Work instructions: Find the line containing "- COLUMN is" in the listing below. Repeat it exactly, along with each following line up to and including the one containing "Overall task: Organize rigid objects".
━━━━━ Provided records
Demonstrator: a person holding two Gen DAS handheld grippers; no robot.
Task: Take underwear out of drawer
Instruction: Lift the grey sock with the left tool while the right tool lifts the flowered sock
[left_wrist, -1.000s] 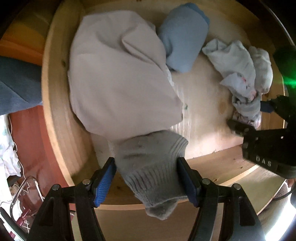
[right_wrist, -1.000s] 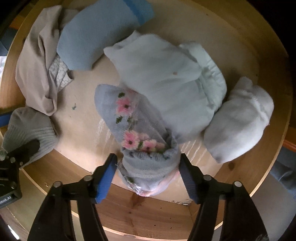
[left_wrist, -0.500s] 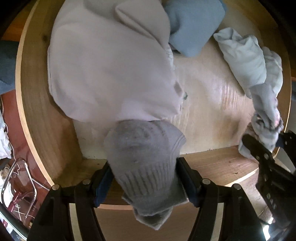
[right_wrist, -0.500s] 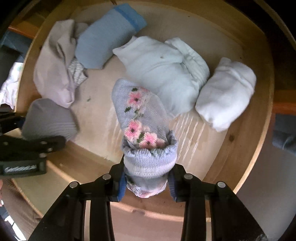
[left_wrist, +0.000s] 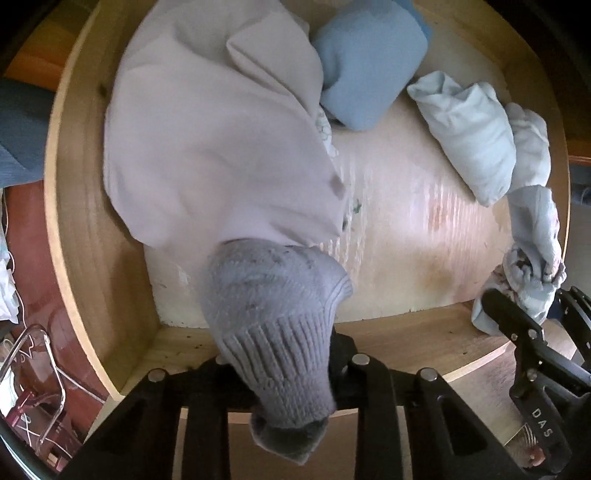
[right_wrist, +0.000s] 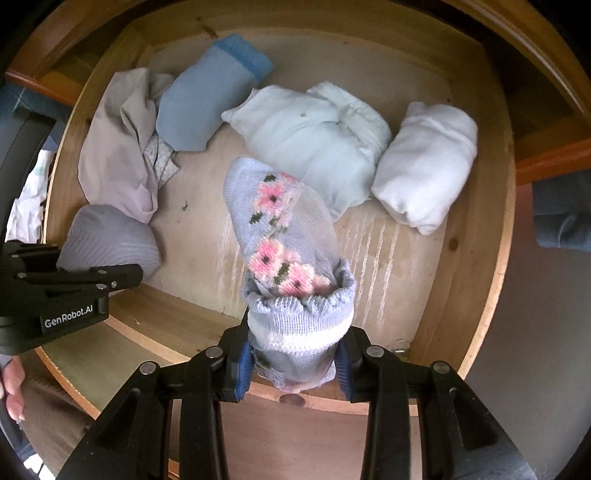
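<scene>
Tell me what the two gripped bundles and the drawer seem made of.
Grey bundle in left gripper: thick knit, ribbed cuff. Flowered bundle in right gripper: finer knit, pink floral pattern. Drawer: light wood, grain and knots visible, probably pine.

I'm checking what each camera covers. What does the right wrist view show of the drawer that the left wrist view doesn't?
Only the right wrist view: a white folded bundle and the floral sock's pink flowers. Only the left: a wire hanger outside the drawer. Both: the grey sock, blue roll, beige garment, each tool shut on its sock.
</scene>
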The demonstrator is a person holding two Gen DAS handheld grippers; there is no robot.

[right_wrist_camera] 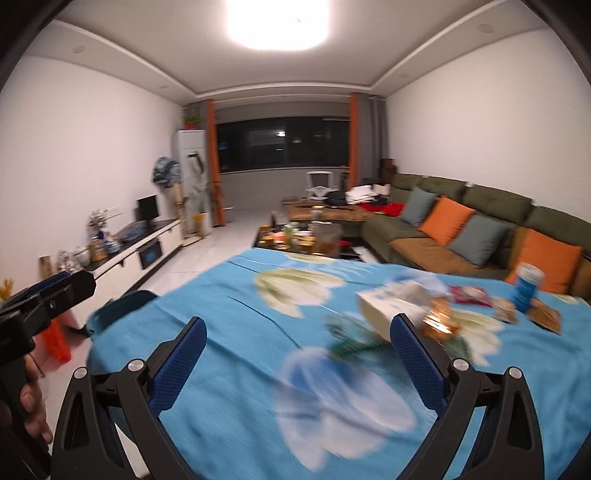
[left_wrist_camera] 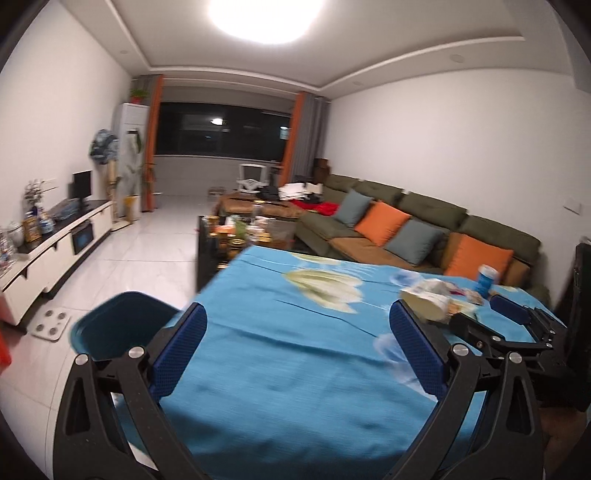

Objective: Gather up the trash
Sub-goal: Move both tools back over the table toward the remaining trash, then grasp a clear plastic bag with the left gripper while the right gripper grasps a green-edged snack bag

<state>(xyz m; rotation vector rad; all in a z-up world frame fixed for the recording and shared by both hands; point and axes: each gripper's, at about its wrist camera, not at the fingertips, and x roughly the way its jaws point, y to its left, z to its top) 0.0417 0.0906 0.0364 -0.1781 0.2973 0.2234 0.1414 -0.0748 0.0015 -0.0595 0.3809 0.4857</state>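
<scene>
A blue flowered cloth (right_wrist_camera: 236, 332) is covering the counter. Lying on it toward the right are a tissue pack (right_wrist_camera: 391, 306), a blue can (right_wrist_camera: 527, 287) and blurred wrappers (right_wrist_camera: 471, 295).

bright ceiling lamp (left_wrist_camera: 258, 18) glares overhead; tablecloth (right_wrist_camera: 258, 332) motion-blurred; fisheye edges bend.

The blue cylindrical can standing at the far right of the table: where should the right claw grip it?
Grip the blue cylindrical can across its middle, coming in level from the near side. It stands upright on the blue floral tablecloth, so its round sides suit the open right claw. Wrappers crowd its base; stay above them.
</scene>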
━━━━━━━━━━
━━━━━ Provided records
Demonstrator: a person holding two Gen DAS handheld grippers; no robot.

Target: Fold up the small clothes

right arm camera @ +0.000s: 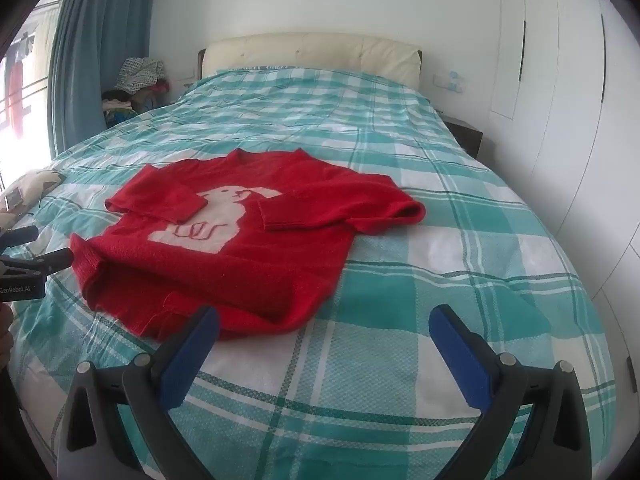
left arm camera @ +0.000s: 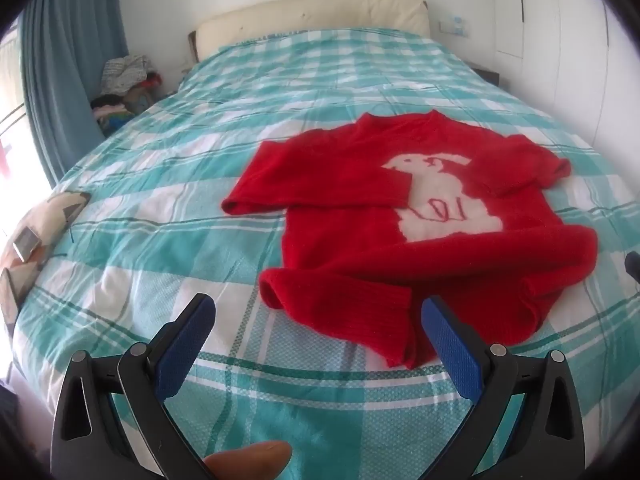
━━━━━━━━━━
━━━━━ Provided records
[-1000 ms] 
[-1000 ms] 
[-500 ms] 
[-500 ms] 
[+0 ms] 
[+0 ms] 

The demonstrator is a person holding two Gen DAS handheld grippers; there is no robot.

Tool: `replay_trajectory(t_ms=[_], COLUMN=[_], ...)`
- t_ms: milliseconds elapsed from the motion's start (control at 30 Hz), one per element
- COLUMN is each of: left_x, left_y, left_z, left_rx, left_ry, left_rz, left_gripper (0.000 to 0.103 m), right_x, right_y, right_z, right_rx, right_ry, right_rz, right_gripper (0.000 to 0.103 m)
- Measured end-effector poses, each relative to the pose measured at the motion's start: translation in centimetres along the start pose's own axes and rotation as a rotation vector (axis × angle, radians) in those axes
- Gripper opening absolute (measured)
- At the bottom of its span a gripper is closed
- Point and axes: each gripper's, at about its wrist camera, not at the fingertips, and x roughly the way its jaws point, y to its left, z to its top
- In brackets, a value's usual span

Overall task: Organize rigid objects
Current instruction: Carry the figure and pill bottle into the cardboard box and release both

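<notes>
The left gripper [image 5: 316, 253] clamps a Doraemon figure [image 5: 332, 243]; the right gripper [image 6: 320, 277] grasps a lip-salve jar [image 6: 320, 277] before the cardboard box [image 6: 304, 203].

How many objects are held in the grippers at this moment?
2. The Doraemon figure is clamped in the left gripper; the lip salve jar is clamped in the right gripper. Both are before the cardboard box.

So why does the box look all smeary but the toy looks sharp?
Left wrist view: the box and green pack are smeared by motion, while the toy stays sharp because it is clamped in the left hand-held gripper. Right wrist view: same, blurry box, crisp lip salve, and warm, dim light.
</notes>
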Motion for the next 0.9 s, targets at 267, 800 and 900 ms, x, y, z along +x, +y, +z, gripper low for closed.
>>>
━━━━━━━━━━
Solution to this problem:
- COLUMN is each of: left_x, left_y, left_z, left_rx, left_ry, left_rz, left_gripper (0.000 to 0.103 m), right_x, right_y, right_z, right_rx, right_ry, right_rz, right_gripper (0.000 to 0.103 m)
- Measured end-effector poses, each relative to the pose measured at the motion's start: translation in centimetres along the start pose's own axes and rotation as a rotation vector (axis × angle, radians) in those axes
- Gripper opening absolute (measured)
- At the bottom of its span a gripper is closed
- Point and axes: each gripper's, at about its wrist camera, not at the fingertips, and x roughly the way its jaws point, y to its left, z to its top
- In brackets, a value's usual span

Overall task: Organize rigid objects

Nothing remains to be done for this exercise.